Il Grande Torino changed the way the game was played. Led by their inspirational captain and midfield play-maker, Valentino Mazzola, they gave a war-weary nation something to cheer and Mazzola achieved the distinction of turning the number 10 jersey into one of the most coveted in Italian football, despite only playing twelve times for the Azzurri. He was a pioneering play-maker before the term was invented, let alone fashionable, and he was the heartbeat of a truly exceptional team, so what made him special?

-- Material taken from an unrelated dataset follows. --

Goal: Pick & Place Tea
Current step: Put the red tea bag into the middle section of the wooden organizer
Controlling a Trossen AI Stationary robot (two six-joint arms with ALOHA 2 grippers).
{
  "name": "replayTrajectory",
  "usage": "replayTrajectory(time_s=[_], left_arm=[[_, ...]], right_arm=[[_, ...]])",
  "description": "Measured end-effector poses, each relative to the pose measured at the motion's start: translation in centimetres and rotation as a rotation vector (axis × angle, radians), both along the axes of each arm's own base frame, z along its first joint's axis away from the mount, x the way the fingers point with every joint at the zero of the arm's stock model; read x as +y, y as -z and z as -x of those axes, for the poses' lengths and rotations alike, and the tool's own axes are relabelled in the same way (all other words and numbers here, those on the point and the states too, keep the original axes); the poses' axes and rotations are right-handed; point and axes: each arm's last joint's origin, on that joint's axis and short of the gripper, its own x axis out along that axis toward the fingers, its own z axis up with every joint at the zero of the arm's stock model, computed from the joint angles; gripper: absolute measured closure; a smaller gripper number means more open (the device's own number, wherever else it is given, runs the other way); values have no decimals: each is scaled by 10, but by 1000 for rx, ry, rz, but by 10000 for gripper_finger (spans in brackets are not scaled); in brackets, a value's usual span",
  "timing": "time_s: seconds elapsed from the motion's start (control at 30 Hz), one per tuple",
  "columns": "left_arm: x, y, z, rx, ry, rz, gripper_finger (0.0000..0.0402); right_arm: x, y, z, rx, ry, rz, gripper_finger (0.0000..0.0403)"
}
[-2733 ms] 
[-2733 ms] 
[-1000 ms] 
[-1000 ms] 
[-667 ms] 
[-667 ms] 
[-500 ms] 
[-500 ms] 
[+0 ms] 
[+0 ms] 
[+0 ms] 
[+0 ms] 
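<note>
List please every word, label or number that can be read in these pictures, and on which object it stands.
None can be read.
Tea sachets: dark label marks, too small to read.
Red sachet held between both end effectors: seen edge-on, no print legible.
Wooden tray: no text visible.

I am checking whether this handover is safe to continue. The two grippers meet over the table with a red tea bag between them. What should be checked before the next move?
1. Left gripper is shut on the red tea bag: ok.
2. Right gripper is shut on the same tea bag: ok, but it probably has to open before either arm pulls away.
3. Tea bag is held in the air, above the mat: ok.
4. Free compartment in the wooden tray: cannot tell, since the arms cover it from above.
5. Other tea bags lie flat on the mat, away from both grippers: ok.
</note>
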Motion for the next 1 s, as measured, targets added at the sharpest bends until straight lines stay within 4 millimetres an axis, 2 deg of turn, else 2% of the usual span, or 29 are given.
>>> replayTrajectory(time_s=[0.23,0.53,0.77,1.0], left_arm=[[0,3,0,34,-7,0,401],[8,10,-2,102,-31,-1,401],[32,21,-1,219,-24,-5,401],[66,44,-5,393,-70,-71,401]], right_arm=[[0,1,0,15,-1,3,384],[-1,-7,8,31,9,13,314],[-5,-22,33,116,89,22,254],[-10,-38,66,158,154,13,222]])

“He was the captain,” says Cairo. “He was extraordinary, because he was a midfielder, but he was scoring many goals and he was the guy that was able to give the talks to everybody to recover from a game that was under pressure to be lost.” And the Mazzolas disprove an old adage that football genes cannot be inherited. Valentino Mazzola was one of the greatest play-makers Italy ever produced, but his son Sandro also wore the number 10 jersey with distinction, inspiring both Internazionale and the Azzurri in the 1960s.
So why was il Grande Torino such a a great football team? “I am not so well informed about everything that they did,” said Cairo, “but for sure the capacity of il Grande Torino was extraordinary. They were a terrific team, very close to each other and with the President [Comendador Novo], so it was really a special, special group of players and it was a real pity that they died in such a way. They became, in a way, immortal by dying in such a way. They were so good, because they were so young and so extraordinary.”
Il Grande Torino should never be forgotten and thanks to the dedication of Torino fans and indeed Italians, who mark the anniversary of the crash every year with a commemoration at the Basilica of Superga, they became as Cairo said, ‘immortal.’